# The task
Give back an exact copy of the lines in the records below, from the line that has "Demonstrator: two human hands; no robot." through the line that has "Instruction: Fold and", and nothing besides.

Stored data
------------------------------------------------------------------------

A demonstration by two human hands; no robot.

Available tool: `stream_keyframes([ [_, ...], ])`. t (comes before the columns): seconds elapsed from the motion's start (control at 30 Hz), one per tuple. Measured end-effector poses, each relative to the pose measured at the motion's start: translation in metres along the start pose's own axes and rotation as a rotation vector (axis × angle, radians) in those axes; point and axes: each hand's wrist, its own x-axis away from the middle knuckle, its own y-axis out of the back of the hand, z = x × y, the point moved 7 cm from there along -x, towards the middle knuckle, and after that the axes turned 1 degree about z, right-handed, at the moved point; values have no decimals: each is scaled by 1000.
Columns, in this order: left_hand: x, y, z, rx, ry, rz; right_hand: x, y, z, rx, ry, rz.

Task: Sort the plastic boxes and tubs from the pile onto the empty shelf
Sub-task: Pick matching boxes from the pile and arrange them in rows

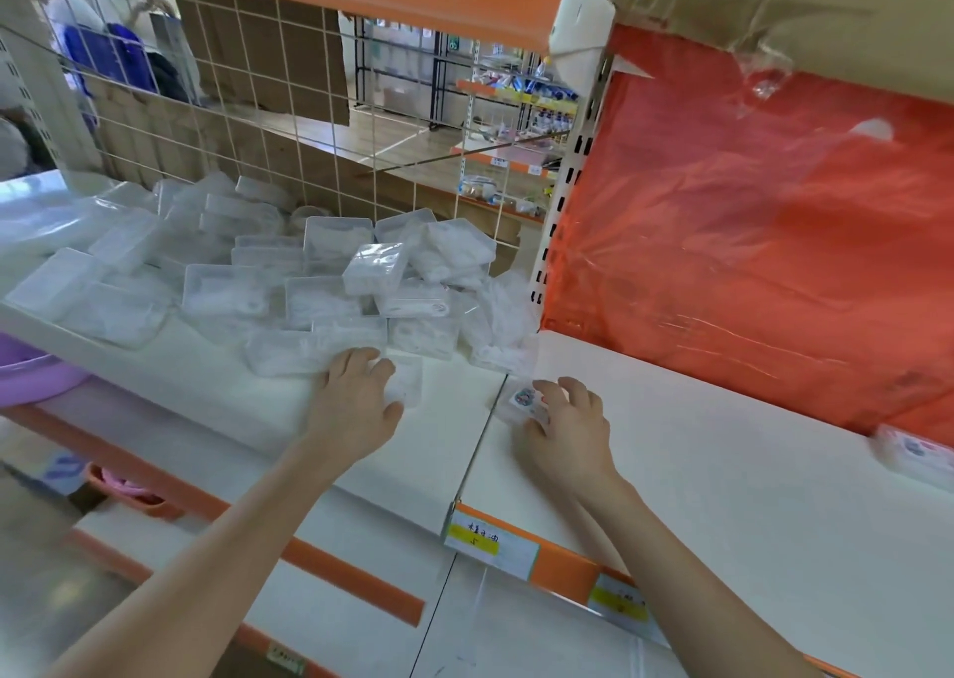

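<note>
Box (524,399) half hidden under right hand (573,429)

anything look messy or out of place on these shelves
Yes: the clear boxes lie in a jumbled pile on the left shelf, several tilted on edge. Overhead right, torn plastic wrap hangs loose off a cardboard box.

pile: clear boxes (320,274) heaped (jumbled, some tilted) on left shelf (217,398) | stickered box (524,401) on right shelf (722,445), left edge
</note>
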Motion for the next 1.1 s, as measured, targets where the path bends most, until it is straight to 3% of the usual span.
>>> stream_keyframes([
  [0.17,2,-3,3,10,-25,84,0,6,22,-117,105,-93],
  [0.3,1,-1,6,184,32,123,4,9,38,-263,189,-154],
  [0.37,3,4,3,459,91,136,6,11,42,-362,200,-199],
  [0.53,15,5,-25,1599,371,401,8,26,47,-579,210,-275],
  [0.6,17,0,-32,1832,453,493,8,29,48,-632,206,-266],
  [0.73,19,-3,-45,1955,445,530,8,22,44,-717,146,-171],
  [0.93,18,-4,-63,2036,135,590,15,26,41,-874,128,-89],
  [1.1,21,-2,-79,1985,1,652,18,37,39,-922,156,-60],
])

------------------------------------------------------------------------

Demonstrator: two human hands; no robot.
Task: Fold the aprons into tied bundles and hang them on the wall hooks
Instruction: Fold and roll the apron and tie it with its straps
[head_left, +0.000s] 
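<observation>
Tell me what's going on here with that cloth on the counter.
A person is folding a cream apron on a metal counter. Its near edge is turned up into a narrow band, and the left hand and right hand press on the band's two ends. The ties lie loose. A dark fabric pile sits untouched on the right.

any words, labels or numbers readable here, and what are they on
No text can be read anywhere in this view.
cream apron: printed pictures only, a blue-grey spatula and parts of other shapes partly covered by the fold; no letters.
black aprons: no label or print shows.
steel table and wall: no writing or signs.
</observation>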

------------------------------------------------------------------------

# Result below
Demonstrator: two human hands; no robot.
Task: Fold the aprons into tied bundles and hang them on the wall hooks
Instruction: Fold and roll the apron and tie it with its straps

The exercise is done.